Tinha desiludido a Anne há coisa de duas horas. Já dormia, ou dormitava. Sei que só entendi que duas horas tinham passado quando, depois do acto relâmpago, olhei para o relógio e voltei a cair em sono profundo. De repente a escuridão do meu quarto é interrompida por uma descarga de luz vinda do corredor, uma figura que se assemelhava à estátua da liberdade, queixo erguido e uma mão estendida no ar - que no lugar da tocha ostentava, pelo cheiro, erva, - e aos meus ouvidos chega um ruído imperceptível. No momento em que me levantei, a figura, perdendo todo a sua postura estóica e ganhando proporções de assombro, larga um pequeno berro e pergunta-me como é que eu consigo dormir de tronco nu em pleno inverno alemão. Eu, ainda sonâmbulo, aponto-lhe para o aquecimento central e pergunto o que raio se pode passar para me acordarem e porque raio é que não fechei a porta à chave. O Ben, era o Ben, entra no quarto, dá uma longa passa na sua tocha, e sem conseguir estar quieto com a cabeça conta-me de trás para a frente a aborrecida história da noite dele, desde que estivemos todos na conversa enfiados no seu quarto, até ao momento em que entrou no meu quarto, regressado do bar da residência. Já no fim, quando eu estava a perder o fio á meada. Pôs a mão no meu ombro peludo - do qual por essa altura já tinha perdido o medo - e disse-me que tinha dito à Vietnamita - ele gosta de achar que a Jin Hee é do Vietname - e à Francesa que me deviam vir cá dar uns beijos para eu ir par o bar com eles. Agradeci-lhe o gesto, e disse que estava com uma vontade incrível de dormir. E aqui vem a parte estranha, porque ele olha para mim e, tentando transmitir um pouco de seriedade aos seus movimentos, diz-me qualquer coisa como "Phaaa... Pedro, és o gajo mais normal que conheço. Até amanhã, paz." Abraça-me, e vai-se embora para o quarto dele onde a namorada o esperava para mais uma noite de um simpático descontrolo nas estruturas do prédio.

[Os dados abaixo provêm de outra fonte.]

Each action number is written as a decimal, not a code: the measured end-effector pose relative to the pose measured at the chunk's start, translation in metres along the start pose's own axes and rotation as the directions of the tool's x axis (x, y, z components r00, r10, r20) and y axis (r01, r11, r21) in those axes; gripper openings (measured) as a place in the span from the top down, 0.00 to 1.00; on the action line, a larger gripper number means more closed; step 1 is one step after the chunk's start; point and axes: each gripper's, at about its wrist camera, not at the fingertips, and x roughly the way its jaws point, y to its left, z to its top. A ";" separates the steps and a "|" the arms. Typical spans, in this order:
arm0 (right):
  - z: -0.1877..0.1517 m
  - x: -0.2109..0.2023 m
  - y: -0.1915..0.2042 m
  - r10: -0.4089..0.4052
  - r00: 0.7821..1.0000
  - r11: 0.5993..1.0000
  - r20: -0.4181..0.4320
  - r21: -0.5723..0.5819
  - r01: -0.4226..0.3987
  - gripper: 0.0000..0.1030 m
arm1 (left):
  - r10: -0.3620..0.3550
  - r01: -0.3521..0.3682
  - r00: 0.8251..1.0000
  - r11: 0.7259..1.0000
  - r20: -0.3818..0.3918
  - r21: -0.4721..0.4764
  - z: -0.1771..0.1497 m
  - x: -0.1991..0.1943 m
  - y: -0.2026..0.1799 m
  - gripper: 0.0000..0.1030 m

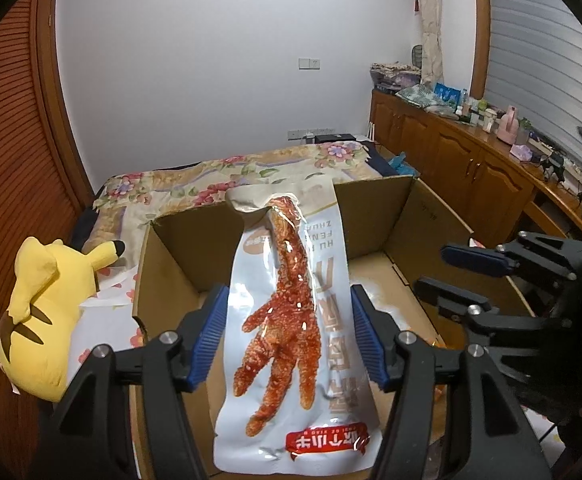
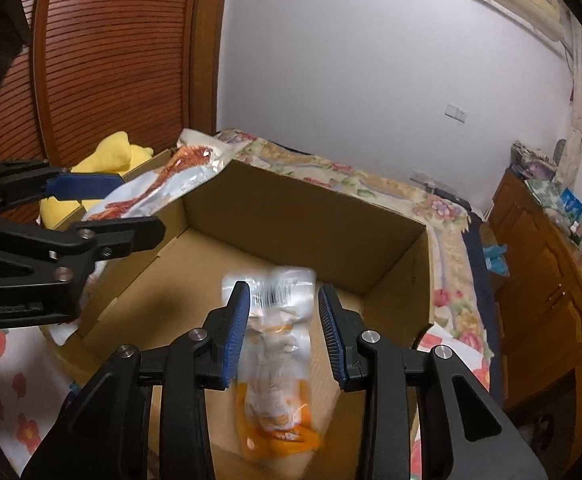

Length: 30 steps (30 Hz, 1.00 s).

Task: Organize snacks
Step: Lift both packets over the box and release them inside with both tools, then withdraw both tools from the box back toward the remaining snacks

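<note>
Both grippers hang over the open cardboard box [image 2: 307,216], presumably to drop their snacks inside. The left gripper [image 1: 289,332] clamps a chicken-foot packet [image 1: 291,320] by its edges; the right gripper [image 2: 283,334] straddles an orange-and-clear snack pouch [image 2: 277,364], grip uncertain.

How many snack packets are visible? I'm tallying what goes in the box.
2: a white chicken-foot snack packet in the left hand-held gripper, and a clear-and-orange snack packet between the right one's fingers. Others may be hidden.
</note>
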 end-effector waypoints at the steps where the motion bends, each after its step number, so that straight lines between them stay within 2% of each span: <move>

Esta história não tem moral. Mas o que é certo é que nunca me tinha visto por esta perspectiva. Sempre quis ser muita coisa que não sou, nos últimos tempos mais do que nunca, e acho que devia definitivamente confrontar-me com o facto de que sou normal. Se calhar é isso, sou o mais normal. Mas normal. E ser normal não é mau, é? Pelo menos não sou anormal, certo? Tenho de investigar melhor. Tem graça. Já vos disse que vou ser investigador? É verdade, e acho que vai ser uma boa experiência. Mas isso fica para amanhã. Ou depois, que não ando com humor para escrever aqui. Afinal de contas, está tudo a acabar. E a verdade é que eu dava tudo para que não acabasse. Haverá algum mal em não querer voltar? Acho que é normal.

#37

Nuremberga, 10 de Janeiro de 2008

Até agora não fui rapaz de comentar notícias nestes textos, mas como a alternativa é falar de drogas e sexo - o que ao momento, dada a assiduidade com que a minha família me lê, em nada se parece com uma solução - resolvi quebrar barreiras, saltar por cima de arbustos, ervas daninhas, lixo tóxico e afins, e tudo para dizer o seguinte. A partir do momento em que leio aqui que um maçarico-de-bico-direito está a por em causa a construção do novo aeroporto - que agora, ao que parece, já é na margem dos camelos - torna a minha tristeza por voltar ao nosso acarinhado país uma questão demasiado simples para ser confrontada com porquês e derivados. A sério. Maçarico de bico direito? É que estamos sempre a aprender. E a esquecer, em nome de uma boa saúde mental.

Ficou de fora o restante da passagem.